Who was that bidder?
The trio of properties really - by anyone with the remotest knowledge of real estate values knows - are not worth $3.6 million or anywhere near it. The Reporter beleives that price was such that only the county - who is renting two of the properties - would pay.
With no long term county lease to bank on, any buyer who bought the three, aging properties could be stuck with three 'white elephants " in only three years - when the county's lease expires and they moved out. The value of the properties is the county's tenancy and there was no guarantee of that beyond three years.
A correspondent for this publication reached out to Lockport's uber-confident developer, David Ulrich, former owner of the properties, and he denied putting in any of the bids that drove the price up to $3.6 million.
Frankly we believe him. Ulrich, probably the smartest and most successful developer Lockport has ever known, would not, we think, pay $3.6 million for properties worth - to anyone other than the county - not more than perhaps one million dollars.
So who did bid in and drive the price up?
The Niagara Falls Reporter strongly suspects that US Bank, who wound up owning the three properties after its California mortgagors stopped paying their mortgage, or one of US Banks online agents, bid up the price and were the actual competitors against the county.

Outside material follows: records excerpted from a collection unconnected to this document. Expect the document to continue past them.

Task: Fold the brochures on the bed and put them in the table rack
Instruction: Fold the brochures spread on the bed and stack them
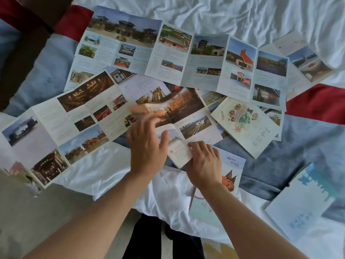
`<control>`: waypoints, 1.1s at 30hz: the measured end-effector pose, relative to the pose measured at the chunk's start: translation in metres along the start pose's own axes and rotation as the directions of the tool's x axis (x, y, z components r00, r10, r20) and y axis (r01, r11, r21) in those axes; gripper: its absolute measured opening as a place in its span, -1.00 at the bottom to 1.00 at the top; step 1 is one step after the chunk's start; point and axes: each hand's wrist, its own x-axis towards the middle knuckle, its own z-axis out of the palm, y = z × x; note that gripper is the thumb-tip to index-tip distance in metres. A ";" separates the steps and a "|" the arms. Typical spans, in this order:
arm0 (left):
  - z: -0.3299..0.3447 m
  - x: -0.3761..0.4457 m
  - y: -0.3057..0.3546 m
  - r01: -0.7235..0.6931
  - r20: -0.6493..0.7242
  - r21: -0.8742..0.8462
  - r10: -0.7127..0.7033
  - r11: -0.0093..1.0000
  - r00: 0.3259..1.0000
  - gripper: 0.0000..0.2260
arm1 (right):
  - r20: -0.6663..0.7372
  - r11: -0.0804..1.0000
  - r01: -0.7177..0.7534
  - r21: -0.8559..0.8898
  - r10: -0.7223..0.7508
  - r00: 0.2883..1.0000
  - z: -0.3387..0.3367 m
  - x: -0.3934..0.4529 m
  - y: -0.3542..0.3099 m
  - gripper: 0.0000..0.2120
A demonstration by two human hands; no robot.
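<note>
Several unfolded brochures lie spread over the bed. A brochure with an orange autumn photo (183, 107) sits in the middle, and one of its panels is lifted and blurred. My left hand (146, 148) holds that raised panel, thumb on the page beside it. My right hand (204, 161) presses down on the brochure's near white corner (180, 152). A long multi-panel brochure (168, 53) stretches across the back. Another wide brochure (61, 118) lies at the left. The table rack is not in view.
A folded brochure with a food drawing (246, 126) lies right of centre. A folded one with a crab picture (232, 171) sits under my right wrist, and a pale blue one (306, 202) at the right edge. The bed has white sheets (242, 14) and a blue and red runner (308, 143).
</note>
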 end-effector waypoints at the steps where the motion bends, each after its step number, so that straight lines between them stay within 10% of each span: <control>1: -0.002 0.006 0.001 0.041 -0.050 -0.033 -0.043 0.999 0.998 -0.63 | -0.014 0.999 -0.049 0.023 0.049 0.999 -0.003 0.004 -0.001 -0.82; 4: -0.003 0.026 0.004 0.237 -0.081 -0.289 -0.270 0.927 0.959 -0.53 | -0.020 0.961 -0.230 0.151 0.235 0.972 -0.011 0.017 -0.008 -0.90; 6: 0.004 0.036 0.005 0.454 0.132 -0.420 -0.442 0.786 0.887 -0.56 | 0.004 0.903 -0.361 0.232 0.371 0.929 -0.013 0.023 -0.010 -0.88; 9: 0.017 0.043 0.012 0.679 0.497 -0.309 -0.495 0.666 0.712 -0.62 | 0.015 0.819 -0.496 0.289 0.514 0.858 -0.010 0.029 -0.006 -0.80; 12: 0.031 0.045 0.023 0.687 0.587 -0.254 -0.456 0.681 0.669 -0.72 | -0.024 0.796 -0.499 0.343 0.538 0.843 -0.005 0.034 0.002 -0.47; 19: 0.050 0.055 0.036 0.761 0.543 -0.334 -0.546 0.557 0.638 -0.90 | -0.081 0.855 -0.463 0.233 0.492 0.867 -0.009 0.041 0.019 0.03; 23: 0.056 0.061 0.038 0.744 0.516 -0.344 -0.546 0.573 0.660 -0.89 | -0.020 0.978 -0.197 -0.064 0.196 0.980 -0.012 0.034 0.020 -0.23; 33: 0.033 0.053 0.013 0.716 0.389 -0.379 -0.601 0.586 0.698 -0.90 | 0.102 0.998 0.063 -0.013 -0.062 0.993 -0.005 0.032 -0.020 -0.53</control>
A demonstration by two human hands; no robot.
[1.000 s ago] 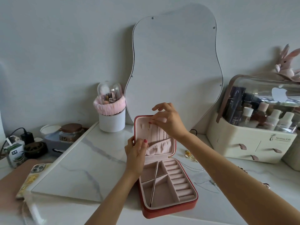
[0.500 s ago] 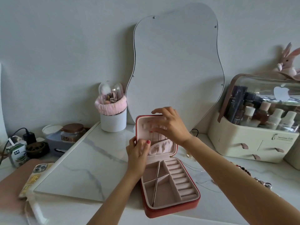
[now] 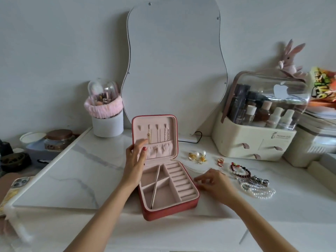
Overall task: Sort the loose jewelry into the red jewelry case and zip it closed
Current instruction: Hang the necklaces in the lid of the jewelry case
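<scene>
Red zip-around jewelry case [image 3: 168,210] at centre frame, open, pink-lined lid [image 3: 154,137] upright with thin necklaces [image 3: 150,138] hanging inside. Left hand [image 3: 135,160] gripping lid's left edge, thumb curled onto lining. Right hand [image 3: 214,182] just right of case, fingers curled down onto white marble tabletop [image 3: 72,170]; anything pinched beneath hidden, grip unclear. Pearl earrings [image 3: 198,156], dark red bead bracelet [image 3: 240,170], white pearl strand [image 3: 260,191] loose at right.

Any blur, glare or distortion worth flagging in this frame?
Head view: wide-angle bending toward the edges; soft, even daylight with faint shadows; glare on the clear organizer lid; right hand slightly motion-blurred; the red jewelry case and left hand are sharp.
</scene>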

While not patently illegal, it may be unethical, since the previously reported "reserve price" for this auction was $1.5 million. That meant that if any bidder met the $1.5 million price, and there were no other legitimate bidders, then the reserve was met and the sole bidder would purchase the property at $1.5 million.
We beleive there was only one bidder in this auction - the county.
But in this auction, the reserve price suddenly shifted - online - live - during the auction itself, leading this publication to the almost inescapable conclusion that the auctioneers for US Bank were bidding against the county - artificially raising the reserve price to anything they damn well pleased - in order to get the county to put in higher and higher bids.The county would bid in - and then this phantom bidder would trump them by $50,000. Then the county would bid in again - topping that bid and so it went on from $1.5 million - to $2.4 million to -$3,6 million - the county alwasy topping the mysterious bidder - until they hit the magic number of $3.6 million and the online auction time expired.
We, therefore, urge the County Attorney, Claude Joerg to demand disclosure of the identity of the other bidder(s) - to ensure that a sort of parlor trick o fauctioneering was not perpetrated on the taxpayers of this county.
If it is discovered that the county was duped into paying $2 million more through US Bank and/or its agents, using the gambit of a phantom bidder, making the county believe there was a real bidder in competition - while internally just readjusting thier reserve price - while the auction was live - knowing the county would pay more than the $1.5 million posted reserve - and if it is true that US Bank did indeed officially post a reserve price of$1.5 million, and if it is true that there were no other bidders, and that US Bank and its agents created a bogus bidding war with the county, then it seems evident that a steep price reduction is in order.
Show us the bidders.
Of course we could be wring. There may have been another true bidder who wanted the property at its triple the value price. Perhaps the old California owners bid in - in order to get their old mortgage paid off - but it seems unlikely. Of the husband and wife team that bought the properties in 2005, the husband passed away and his widow is 83 years old.
So who was the bidder?
Why did the reserve price changed mysteriously?
Sure, even at $3.6 million, the county has justification for buying these properties.
But fair is fair, and, if the county was being played upon by dubious bidding methods, then this should be disclosed at the very least.
After all this is county taxpayer's money.